● **Data below**
^^^^^^^^^^^^^^^^

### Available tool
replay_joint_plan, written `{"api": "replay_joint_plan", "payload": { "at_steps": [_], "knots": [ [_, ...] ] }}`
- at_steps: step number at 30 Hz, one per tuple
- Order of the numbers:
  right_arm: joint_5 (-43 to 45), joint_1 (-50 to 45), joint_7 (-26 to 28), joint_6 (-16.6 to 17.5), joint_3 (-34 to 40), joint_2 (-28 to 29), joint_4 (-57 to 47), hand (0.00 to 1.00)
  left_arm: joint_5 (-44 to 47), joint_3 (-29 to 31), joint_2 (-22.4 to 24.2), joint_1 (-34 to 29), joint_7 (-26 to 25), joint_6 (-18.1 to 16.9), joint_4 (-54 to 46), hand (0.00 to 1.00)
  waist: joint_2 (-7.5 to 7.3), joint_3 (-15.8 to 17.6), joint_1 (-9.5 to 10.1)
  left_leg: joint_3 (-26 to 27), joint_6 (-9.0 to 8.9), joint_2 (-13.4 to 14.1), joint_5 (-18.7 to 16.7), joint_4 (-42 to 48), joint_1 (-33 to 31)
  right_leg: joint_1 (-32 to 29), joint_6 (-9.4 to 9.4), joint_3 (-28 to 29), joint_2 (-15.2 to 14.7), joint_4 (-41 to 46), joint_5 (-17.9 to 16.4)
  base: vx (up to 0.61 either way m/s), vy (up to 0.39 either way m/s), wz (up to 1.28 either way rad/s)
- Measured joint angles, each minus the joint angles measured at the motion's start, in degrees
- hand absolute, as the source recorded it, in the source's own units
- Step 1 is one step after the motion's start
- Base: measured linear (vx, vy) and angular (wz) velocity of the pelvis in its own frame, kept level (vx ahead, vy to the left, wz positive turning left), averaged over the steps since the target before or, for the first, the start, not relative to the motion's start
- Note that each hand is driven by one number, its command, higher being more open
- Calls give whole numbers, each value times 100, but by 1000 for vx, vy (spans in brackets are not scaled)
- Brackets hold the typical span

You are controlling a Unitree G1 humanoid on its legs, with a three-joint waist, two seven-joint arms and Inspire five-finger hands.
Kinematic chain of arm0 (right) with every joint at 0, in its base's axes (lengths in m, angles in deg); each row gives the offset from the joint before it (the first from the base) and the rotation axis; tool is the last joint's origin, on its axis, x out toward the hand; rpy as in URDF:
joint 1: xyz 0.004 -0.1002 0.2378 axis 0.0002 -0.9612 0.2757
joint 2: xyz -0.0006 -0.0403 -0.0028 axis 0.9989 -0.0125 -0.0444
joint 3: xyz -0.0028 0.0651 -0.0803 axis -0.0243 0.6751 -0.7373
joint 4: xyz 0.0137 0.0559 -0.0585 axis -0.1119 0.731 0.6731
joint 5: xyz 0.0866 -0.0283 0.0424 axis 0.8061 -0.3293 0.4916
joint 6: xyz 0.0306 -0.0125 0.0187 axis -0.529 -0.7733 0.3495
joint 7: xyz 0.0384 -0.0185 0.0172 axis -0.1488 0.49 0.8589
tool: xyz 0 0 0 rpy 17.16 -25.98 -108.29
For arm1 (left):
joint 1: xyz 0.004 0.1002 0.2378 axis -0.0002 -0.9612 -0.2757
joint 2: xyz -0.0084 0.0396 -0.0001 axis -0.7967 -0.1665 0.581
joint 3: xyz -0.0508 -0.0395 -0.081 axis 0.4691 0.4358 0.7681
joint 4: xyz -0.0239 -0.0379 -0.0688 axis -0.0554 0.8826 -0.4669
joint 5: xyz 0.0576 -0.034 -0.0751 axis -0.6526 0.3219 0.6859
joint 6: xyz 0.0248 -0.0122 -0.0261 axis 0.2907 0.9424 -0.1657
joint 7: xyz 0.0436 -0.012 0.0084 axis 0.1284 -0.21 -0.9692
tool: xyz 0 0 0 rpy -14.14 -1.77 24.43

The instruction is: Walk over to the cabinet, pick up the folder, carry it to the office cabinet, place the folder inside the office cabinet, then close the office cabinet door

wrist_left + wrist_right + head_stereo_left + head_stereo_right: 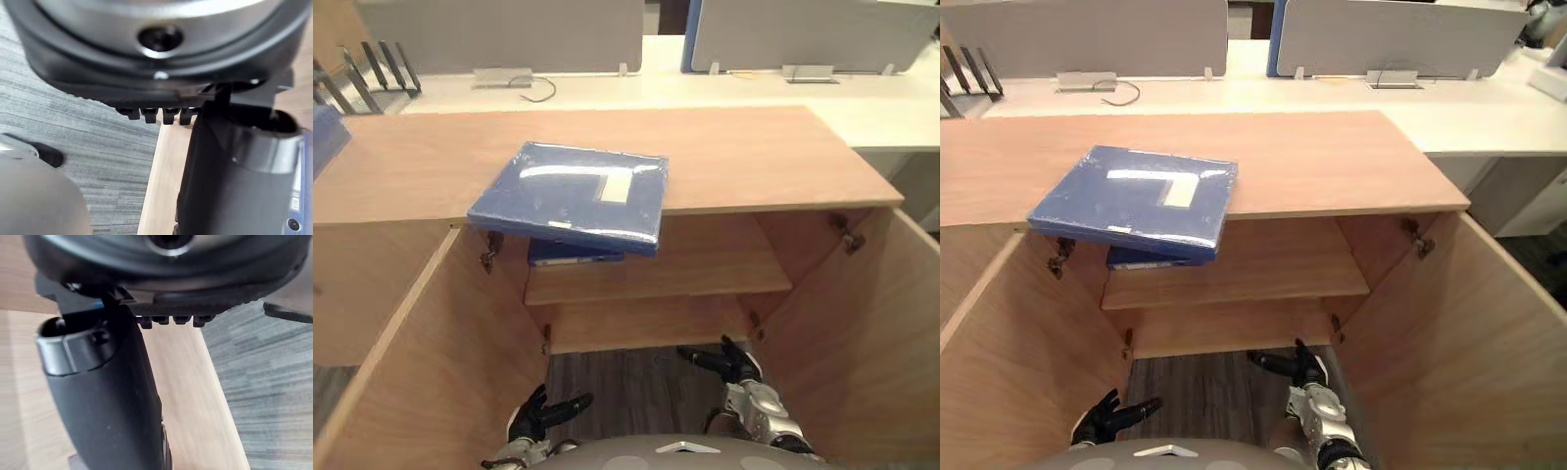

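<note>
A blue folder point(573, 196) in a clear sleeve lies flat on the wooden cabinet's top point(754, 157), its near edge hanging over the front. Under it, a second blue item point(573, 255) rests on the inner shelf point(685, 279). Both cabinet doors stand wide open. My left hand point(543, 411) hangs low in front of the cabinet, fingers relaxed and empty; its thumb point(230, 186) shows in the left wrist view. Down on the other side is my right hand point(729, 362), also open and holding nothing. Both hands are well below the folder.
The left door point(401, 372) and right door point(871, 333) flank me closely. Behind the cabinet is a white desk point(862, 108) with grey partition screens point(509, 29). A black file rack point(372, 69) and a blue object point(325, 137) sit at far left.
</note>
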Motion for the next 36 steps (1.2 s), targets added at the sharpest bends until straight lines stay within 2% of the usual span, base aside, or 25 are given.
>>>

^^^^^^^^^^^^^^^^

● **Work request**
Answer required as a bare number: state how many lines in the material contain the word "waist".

● **Response to this task**
2